**WORK TO COMPLETE:**
Which lines come from the start of the records through the line that holds "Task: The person"? Write them out word for word.

**LISTED RECORDS:**
--- START ---
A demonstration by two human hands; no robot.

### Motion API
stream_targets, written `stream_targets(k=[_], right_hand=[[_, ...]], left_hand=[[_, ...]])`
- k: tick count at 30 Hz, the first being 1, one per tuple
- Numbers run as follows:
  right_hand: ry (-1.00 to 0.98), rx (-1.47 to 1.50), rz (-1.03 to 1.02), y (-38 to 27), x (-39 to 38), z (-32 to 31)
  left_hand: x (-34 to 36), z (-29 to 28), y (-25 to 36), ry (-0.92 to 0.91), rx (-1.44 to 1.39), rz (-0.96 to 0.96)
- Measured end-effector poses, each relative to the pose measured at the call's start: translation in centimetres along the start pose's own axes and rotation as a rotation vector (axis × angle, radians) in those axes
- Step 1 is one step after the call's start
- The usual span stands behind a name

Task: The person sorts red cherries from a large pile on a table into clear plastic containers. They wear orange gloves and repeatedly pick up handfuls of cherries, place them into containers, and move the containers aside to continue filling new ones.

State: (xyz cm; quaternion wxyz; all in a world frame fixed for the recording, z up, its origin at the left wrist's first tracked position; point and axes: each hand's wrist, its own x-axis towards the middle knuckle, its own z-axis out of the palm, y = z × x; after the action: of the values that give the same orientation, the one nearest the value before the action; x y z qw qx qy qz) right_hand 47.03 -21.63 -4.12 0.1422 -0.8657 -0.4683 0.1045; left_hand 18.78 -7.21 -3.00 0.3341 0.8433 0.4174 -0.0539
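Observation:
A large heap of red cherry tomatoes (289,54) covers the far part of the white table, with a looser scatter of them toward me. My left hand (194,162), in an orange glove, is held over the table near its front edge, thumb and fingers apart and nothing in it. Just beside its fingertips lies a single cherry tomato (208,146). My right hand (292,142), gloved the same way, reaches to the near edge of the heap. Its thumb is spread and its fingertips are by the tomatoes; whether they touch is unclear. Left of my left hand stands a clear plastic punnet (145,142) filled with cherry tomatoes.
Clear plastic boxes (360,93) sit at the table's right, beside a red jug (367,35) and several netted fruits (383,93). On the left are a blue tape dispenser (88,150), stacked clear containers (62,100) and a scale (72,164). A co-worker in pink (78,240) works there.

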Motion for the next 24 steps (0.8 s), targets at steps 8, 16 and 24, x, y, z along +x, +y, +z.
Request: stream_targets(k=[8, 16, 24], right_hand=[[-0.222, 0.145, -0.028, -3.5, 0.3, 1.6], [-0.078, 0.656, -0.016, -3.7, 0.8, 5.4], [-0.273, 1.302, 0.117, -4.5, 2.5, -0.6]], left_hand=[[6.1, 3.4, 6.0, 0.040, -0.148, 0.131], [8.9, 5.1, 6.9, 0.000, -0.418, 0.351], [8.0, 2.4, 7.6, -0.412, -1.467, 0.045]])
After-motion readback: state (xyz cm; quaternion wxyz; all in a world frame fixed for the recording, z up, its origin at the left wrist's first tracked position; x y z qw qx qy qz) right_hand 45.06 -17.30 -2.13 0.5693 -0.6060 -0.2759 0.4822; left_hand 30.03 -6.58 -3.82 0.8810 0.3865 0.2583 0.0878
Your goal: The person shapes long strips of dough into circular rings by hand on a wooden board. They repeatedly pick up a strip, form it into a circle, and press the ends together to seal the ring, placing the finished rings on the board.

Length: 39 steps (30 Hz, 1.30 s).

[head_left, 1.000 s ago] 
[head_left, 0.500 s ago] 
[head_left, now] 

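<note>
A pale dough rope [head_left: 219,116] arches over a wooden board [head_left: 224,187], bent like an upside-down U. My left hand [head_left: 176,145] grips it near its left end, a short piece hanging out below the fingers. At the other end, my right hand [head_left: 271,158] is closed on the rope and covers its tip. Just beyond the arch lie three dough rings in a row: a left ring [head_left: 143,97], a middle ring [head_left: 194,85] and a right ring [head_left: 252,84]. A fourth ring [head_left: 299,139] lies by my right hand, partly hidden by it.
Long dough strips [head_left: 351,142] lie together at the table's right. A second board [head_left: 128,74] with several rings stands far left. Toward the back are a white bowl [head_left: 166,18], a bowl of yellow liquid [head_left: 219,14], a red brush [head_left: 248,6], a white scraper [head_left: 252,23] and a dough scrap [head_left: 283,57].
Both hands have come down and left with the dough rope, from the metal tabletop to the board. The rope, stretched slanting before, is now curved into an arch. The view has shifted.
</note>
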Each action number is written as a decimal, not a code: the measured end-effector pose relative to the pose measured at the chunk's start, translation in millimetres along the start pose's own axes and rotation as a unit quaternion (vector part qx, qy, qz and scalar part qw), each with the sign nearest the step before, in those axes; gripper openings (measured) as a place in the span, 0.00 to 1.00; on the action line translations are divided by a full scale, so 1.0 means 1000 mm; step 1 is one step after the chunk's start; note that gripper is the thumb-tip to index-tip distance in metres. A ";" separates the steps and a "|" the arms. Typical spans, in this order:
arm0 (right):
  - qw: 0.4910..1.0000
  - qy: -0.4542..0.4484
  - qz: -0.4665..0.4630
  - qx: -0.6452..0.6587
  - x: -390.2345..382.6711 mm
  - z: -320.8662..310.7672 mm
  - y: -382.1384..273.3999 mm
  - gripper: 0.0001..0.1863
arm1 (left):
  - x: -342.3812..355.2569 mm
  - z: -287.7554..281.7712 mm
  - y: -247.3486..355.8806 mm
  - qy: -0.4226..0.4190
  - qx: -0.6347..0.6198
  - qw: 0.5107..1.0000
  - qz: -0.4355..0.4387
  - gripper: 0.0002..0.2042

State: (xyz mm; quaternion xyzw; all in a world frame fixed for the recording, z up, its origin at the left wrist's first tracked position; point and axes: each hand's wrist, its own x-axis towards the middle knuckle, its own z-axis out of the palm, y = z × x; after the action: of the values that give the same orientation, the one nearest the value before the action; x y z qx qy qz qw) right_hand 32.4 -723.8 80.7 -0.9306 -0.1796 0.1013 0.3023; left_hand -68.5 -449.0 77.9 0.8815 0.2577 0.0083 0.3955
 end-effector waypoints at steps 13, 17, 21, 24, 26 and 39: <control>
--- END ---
**ANSWER TO THE EXERCISE:**
A demonstration by two human hands; no robot.

### Motion API
stream_targets, written `stream_targets(k=[_], right_hand=[[_, ...]], left_hand=[[_, ...]])`
- k: tick count at 30 Hz, the first being 1, one per tuple
- Numbers run as follows:
  right_hand: ry (-1.00 to 0.98), rx (-1.47 to 1.50), rz (-1.03 to 1.02), y (-38 to 27), x (-39 to 38), z (-32 to 31)
  left_hand: x (-34 to 36), z (-29 to 28), y (-25 to 36), ry (-0.92 to 0.91), rx (-1.44 to 1.39), rz (-0.96 to 0.96)
- Measured end-effector poses, each relative to the pose measured at the call's start: translation in centimetres along the start pose's own axes and rotation as a rotation vector (axis × angle, radians) in those axes
- Step 1 is one step after the call's start
- The usual span stands behind a name

Task: The person sorts red cherries from a large pile on a table into clear plastic containers. They wear orange gloves and repeatedly pick up handfuls of cherries, place them into containers, and move the containers aside to continue filling new ones.

What the exercise required is now done.